* PROBLEM TO SOLVE *
Starting at the line that contains "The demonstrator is", transcribe every remaining line of the entries exactly, including the last one.

[Records contained in a dataset]
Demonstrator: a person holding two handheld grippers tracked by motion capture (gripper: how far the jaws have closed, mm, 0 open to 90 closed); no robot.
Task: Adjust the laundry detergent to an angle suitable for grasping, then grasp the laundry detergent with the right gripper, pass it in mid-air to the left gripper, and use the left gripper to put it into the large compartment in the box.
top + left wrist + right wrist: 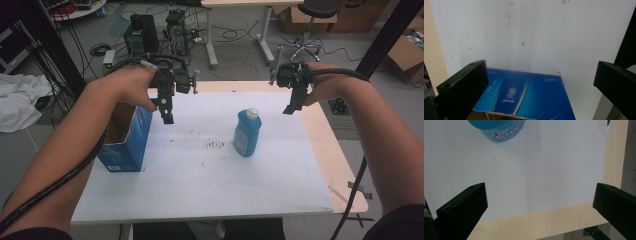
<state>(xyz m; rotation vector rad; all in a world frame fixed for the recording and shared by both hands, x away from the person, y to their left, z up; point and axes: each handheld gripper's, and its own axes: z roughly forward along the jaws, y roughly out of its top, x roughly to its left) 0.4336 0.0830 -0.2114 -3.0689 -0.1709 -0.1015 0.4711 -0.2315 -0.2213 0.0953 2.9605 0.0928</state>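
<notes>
Bottle (pixel 247 133) (glossy blue plastic, white cap)

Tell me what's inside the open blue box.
The blue box stands open-topped at the table's left edge. Only bare brown inner walls show; its floor is hidden by the person's left forearm and the walls.

A white board (pixel 200 185) covers a pale wooden table (pixel 345 170). Beyond it, a white cloth (pixel 17 102), black computer towers (pixel 157 32), a black swivel stool (pixel 315 20) and brown cardboard boxes (pixel 407 55) occupy the floor.
</notes>
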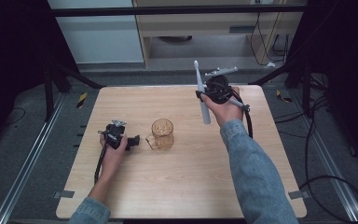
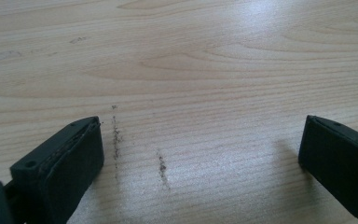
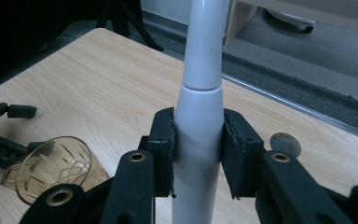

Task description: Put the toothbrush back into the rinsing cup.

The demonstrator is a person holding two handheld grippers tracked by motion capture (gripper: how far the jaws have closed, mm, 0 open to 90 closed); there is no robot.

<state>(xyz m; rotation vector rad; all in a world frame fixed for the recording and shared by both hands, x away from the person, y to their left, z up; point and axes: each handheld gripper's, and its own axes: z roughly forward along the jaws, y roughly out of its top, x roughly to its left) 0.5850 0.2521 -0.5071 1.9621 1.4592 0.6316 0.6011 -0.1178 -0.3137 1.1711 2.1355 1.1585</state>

* TASK OUTPUT *
The demonstrator is a person holding two handheld grippers tracked by motion capture (gripper: how far the jaws have closed, mm, 0 open to 90 closed); there is no robot.

<state>(xyz m; rotation vector rad; all in a world frame fixed for the recording and shared by both hands, x away from the person, y to their left, z up; point and axes: each handheld gripper's, and its own axes: z roughly forward along the jaws, y roughly out of its top, x roughly to its left) 0.5850 0.2521 -0.5071 1.9621 1.4592 0.6316 0.6011 -0.1178 -0.3137 1.1711 2.1355 1.1585</state>

The complete answer has been given.